Category Archives: Announcements

Research Exhibition Announcement

Please join us for the first annual Honors 110 Research Exhibition on December 10, 2010 from 1:45 – 4:30PM in the SUB II Ballroom, where HNRS 110 students will present their research in poster format. Over the course of the afternoon, the students will host their posters and share their work in conversation. The afternoon will also feature finger foods and refreshments for everyone to enjoy.

Schedule

1:30 – 1:45 – Set-up for 1st Half of Poster Session
1:45 – 2:45 – Poster Session #1 (for classes who had recitation 1:30-2:20)
2:45 – 3:00 – Clean-up Poster Session #1 and Set-up Poster Session #2
3:00 – 4:00 – Poster Session #2 (for classes who had recitation 2:30-3:20)
4:00 – 4:30 – Mingling and Clean-up

Poster Categories

  • Economy, Politics, and Public Policy
  • History and Global Issues
  • Media, Technology, and the Arts
  • Science and Nature
  • The Mind and Learning
  • The Body and Health

Poster Guidelines

An exhibit is a visual representation of research, as well as an interpretation of the topic’s significance, much like a small museum exhibit. The analysis and interpretation of the topic must be clear and evident to the viewer. Combine labels and captions with visual images and objects to enhance the message of the exhibit.

The poster must be a 3′ x 4′ trifold poster board. Posters can be purchased from the Honors College office for $5.

There is a 300-word limit to the poster, which applies to all text created by the student (including titles, subtitles, captions, graphs, timelines, or any other supplemental material in which students use their own words). This limit does not apply to quotations from sources or to citations.

Deadline

The finished posters will be due in class on Thursday, December 9. We will have a mini-exhibit of our own class that day. You’ll take the poster home after class, and bring it back to the official exhibit the following day.

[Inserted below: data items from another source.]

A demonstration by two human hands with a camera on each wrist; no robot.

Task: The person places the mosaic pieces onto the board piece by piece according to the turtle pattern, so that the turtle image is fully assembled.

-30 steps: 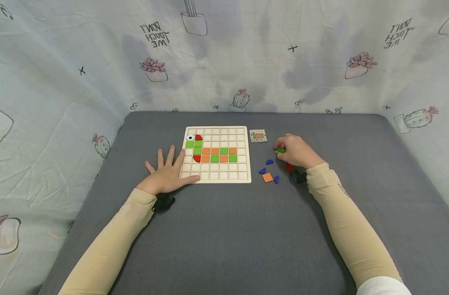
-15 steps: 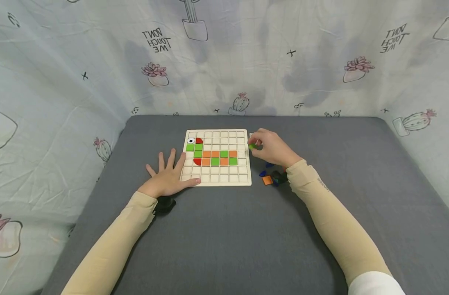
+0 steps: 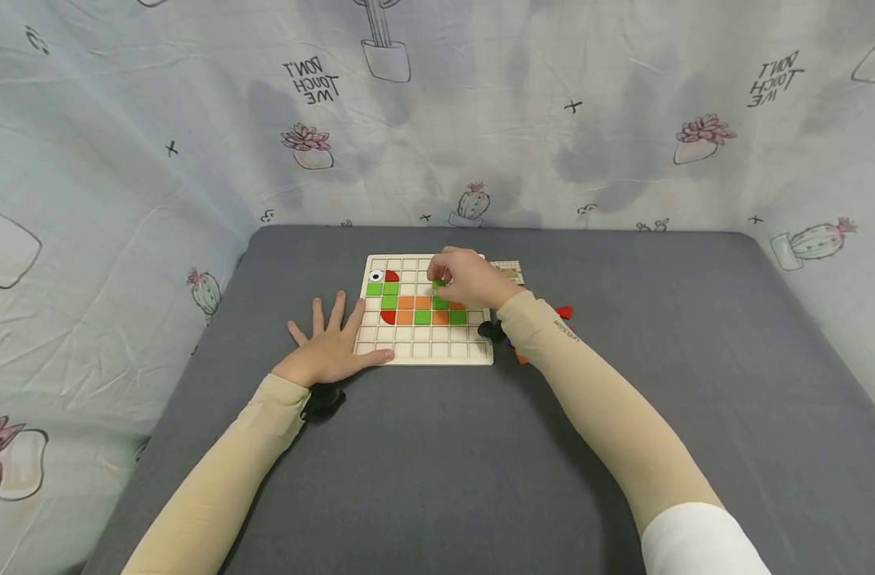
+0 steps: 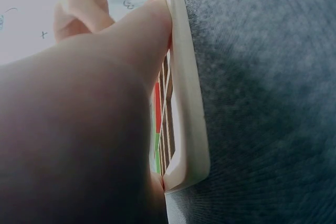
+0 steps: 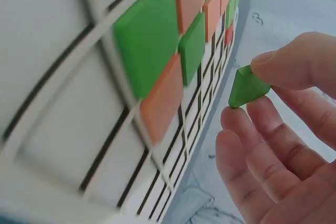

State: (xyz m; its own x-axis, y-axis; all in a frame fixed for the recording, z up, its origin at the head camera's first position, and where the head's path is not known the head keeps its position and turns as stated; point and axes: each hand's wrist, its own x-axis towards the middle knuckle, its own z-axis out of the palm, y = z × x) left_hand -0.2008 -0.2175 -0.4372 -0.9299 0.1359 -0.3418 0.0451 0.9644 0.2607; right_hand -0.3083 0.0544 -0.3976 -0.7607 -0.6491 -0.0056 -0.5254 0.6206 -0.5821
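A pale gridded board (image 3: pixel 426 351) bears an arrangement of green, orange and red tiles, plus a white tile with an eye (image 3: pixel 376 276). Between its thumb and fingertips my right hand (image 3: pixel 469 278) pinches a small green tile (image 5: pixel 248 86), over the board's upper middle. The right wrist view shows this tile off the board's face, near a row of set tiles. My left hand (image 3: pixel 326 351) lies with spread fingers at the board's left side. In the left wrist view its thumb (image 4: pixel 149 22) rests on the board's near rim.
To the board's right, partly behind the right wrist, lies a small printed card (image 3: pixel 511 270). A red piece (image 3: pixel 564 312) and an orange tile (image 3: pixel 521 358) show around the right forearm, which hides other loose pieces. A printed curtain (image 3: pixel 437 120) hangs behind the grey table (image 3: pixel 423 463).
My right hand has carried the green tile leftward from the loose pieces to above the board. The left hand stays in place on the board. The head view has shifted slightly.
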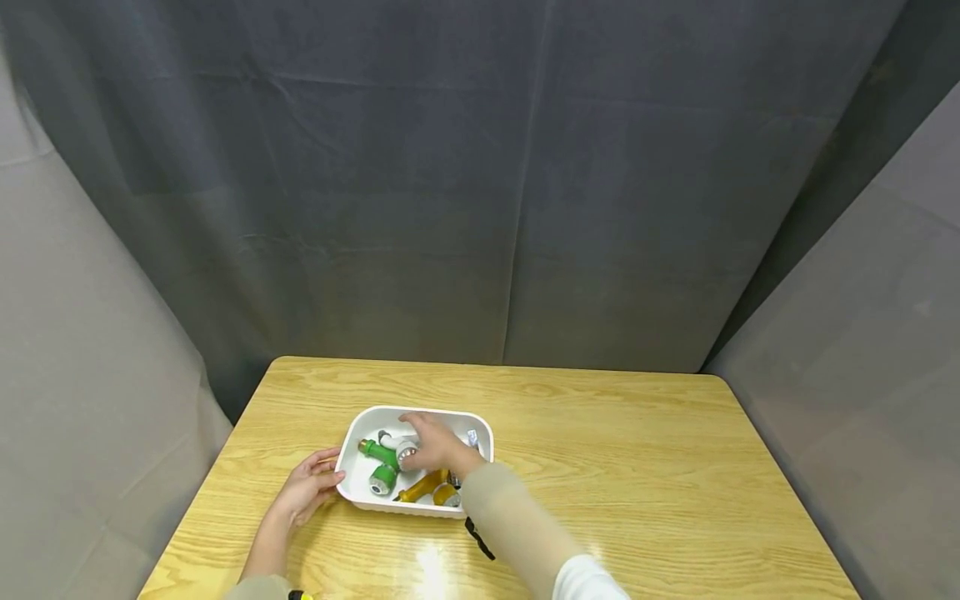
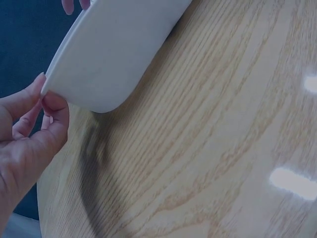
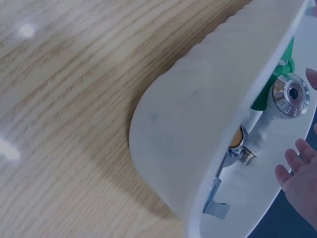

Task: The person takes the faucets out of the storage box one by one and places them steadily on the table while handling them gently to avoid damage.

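Note:
A white plastic bin (image 1: 358, 502) sits on the wooden table, holding several valve-like fittings. My left hand (image 1: 303, 490) is at its left end; in the left wrist view the thumb and fingers pinch the bin's rim (image 2: 55, 60). My right hand (image 1: 438, 446) reaches into the bin from the right, fingers spread around a white fitting (image 3: 291, 95) with a chrome knob-like end. In the right wrist view, a gap shows between the fingers and that fitting. A green fitting (image 1: 382, 477) lies to its left, and a yellow-orange fitting (image 1: 423, 487) lies nearer the front wall.
A small metal piece (image 3: 213, 198) lies inside the bin at its right end. The wooden table (image 1: 660, 467) extends to the right of the bin. A dark curtain (image 1: 450, 183) stands behind it, with light grey cloth panels (image 1: 862, 333) at the sides.

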Motion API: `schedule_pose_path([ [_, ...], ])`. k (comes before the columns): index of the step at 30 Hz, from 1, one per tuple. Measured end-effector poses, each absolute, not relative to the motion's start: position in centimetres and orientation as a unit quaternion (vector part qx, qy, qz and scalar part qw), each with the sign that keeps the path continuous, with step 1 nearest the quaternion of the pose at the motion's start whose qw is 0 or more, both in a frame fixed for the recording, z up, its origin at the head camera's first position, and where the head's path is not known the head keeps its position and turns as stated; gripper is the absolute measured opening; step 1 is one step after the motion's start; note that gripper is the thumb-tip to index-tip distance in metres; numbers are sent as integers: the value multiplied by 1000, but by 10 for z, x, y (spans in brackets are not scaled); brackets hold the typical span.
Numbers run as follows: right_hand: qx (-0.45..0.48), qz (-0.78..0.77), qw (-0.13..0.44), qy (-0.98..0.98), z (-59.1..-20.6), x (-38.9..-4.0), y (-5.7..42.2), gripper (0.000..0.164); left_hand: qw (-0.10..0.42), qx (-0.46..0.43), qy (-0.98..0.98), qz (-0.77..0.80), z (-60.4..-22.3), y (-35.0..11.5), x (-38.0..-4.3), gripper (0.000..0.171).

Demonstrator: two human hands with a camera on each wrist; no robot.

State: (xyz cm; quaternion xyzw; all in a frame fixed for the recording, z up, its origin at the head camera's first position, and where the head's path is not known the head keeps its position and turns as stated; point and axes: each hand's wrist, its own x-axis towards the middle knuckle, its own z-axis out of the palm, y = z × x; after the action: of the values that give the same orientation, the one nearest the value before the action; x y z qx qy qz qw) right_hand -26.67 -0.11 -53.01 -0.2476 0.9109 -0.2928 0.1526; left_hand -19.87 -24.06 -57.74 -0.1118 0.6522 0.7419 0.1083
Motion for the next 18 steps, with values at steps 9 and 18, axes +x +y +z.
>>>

HNRS 110 Poster Making Sessions

Tuesday 11/16 and Wednesday 11/17

Both from 6 – 8pm in the Eastern Shore Multipurpose Room

Join Ms. Anderson as she teaches you how to design academic posters for your HNRS110 Research Project.  Learn about using space effectively, the visual flow of information, and how to create an effective poster.  Each session is limited to 25 people so please RSVP to dander10@gmu.edu.  These sessions are highly recommended before you begin your HNRS110 poster. Make sure to bring an outline of your paper to this session.

Research Draft and Plan

We are now moving into the serious researching and writing phase of HNRS 110. This week you’ll begin working in earnest on a research draft. Next week (November 1-5) you’ll meet with either Professor Sample or Daniel Anderson to discuss these drafts. And shortly after that, you’ll complete a research plan that outlines your next moves for the research project. The research draft is worth 10% of your final grade, and the research plan is worth 5% of your final grade.

Research Draft

This is a 6-page draft that illustrates the kinds of “research problems” (see Booth 51–65), claims, argumentation, and evidence that scholarly sources are currently articulating in relation to your own research project. The research draft should accomplish two goals: (1) engage at least 2–3 sources (see Booth 84–100) relevant to your research agenda in order to (2) articulate an expanded version of what The Craft of Research calls your “research problem” (see Booth 51–65). Your objective here is to formulate your own argument and practice synthesizing sources effectively, by bringing them into a dialogue with one another. The draft should include an MLA-styled bibliography of the sources you cite in the draft.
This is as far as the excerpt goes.